For the listing below, output exactly the lines from the line with "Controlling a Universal" up to and including the line with "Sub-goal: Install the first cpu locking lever", and no other lines.

- - - - -

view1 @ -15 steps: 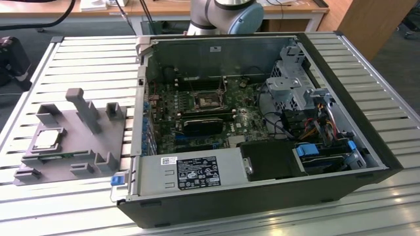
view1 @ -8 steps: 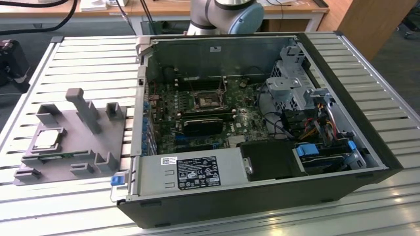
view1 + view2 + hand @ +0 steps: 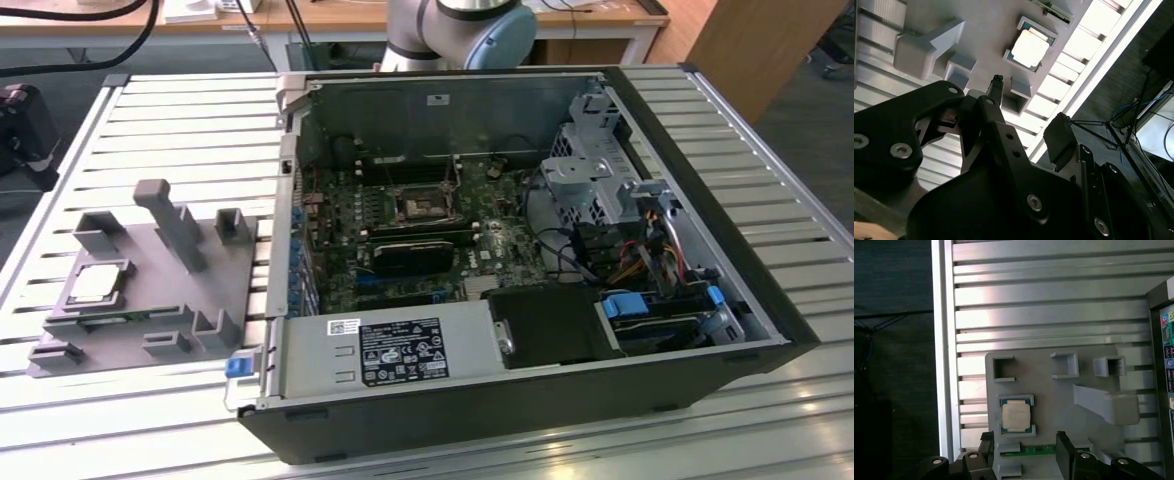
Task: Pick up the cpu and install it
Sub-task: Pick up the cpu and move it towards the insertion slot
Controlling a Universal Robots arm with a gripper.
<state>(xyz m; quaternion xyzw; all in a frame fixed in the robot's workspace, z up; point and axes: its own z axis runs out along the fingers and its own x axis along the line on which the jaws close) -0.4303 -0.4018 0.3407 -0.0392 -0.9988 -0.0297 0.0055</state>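
Observation:
The cpu (image 3: 96,285) is a small square chip with a silver top, lying flat in a framed recess of the grey holder block (image 3: 160,300) at the exterior view's left. Both wrist views show it from above, as cpu (image 3: 1016,415) and cpu (image 3: 1028,48). My gripper (image 3: 1024,442) hangs over the holder block (image 3: 1054,390) with its black fingers spread and nothing between them. It is apart from the chip, which lies just beyond the fingertips (image 3: 1059,134). The black-framed socket (image 3: 424,205) sits on the green board inside the open computer case (image 3: 534,380).
The holder carries tall upright posts (image 3: 171,225) and small open brackets (image 3: 1064,365). A green strip (image 3: 1039,450) lies beside the chip's recess. The slatted metal table (image 3: 174,130) ends at an edge (image 3: 944,365) close to the holder. The arm's base (image 3: 454,30) stands behind the case.

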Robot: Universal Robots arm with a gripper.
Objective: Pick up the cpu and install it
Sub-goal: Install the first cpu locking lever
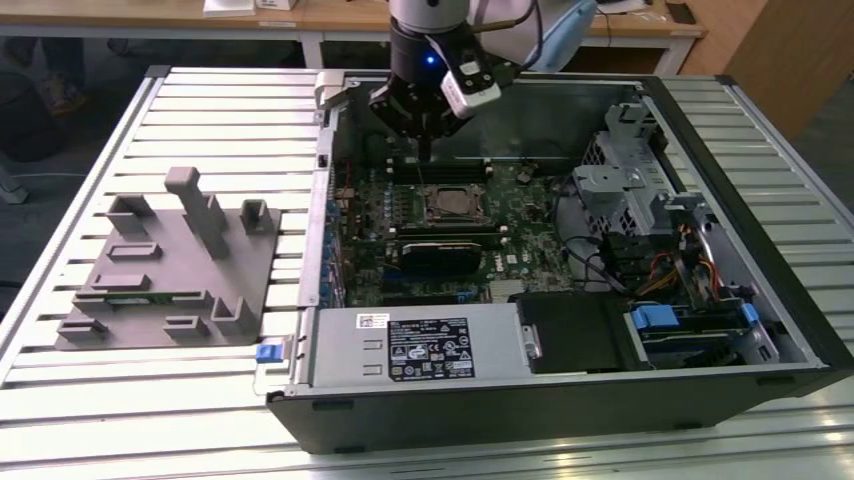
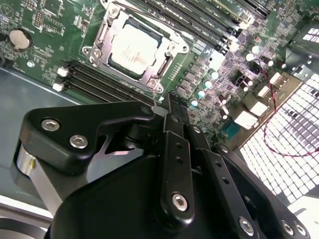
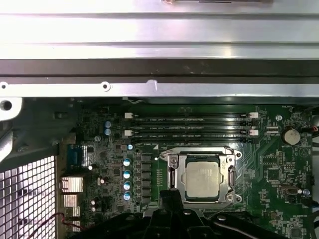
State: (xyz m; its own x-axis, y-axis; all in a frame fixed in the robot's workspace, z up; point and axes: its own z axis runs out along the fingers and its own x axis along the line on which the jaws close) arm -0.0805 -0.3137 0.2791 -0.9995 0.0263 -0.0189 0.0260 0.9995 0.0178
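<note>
The cpu (image 1: 451,206) lies flat in the black-framed socket of the green motherboard (image 1: 521,215), silvery top up, inside the open computer case. Both wrist views show the cpu (image 2: 133,50) (image 3: 202,179) seated within the metal socket frame. My gripper (image 1: 424,150) hangs above the board just behind the socket, toward the case's back wall. Its black fingers (image 2: 174,112) are pressed together with nothing between them. In the first wrist view the gripper (image 3: 172,196) tip sits beside the socket's edge, apart from the chip.
A grey tray (image 1: 174,270) with upright blocks lies on the slatted table at the exterior view's left. Inside the case are a power supply (image 1: 414,345), a drive cage (image 1: 641,190), cables (image 1: 667,270) and black memory slots (image 3: 189,127). The case walls (image 1: 327,150) ring the board.
</note>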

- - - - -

- [Exercise response]
Controlling a Universal Robots arm with a gripper.
<state>(xyz m; quaternion xyzw; all in a frame fixed in the robot's workspace, z up; point and axes: its own z axis runs out along the fingers and its own x axis along the line on which the jaws close) -0.4303 -0.4018 0.3407 -0.0392 -0.9988 -0.0297 0.0055</state>
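Observation:
The cpu (image 3: 96,285) is a small square chip with a silver top, lying flat in a framed recess of the grey holder block (image 3: 160,300) at the exterior view's left. Both wrist views show it from above, as cpu (image 3: 1016,415) and cpu (image 3: 1028,48). My gripper (image 3: 1024,442) hangs over the holder block (image 3: 1054,390) with its black fingers spread and nothing between them. It is apart from the chip, which lies just beyond the fingertips (image 3: 1059,134). The black-framed socket (image 3: 424,205) sits on the green board inside the open computer case (image 3: 534,380).
The holder carries tall upright posts (image 3: 171,225) and small open brackets (image 3: 1064,365). A green strip (image 3: 1039,450) lies beside the chip's recess. The slatted metal table (image 3: 174,130) ends at an edge (image 3: 944,365) close to the holder. The arm's base (image 3: 454,30) stands behind the case.
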
Robot: Universal Robots arm with a gripper.
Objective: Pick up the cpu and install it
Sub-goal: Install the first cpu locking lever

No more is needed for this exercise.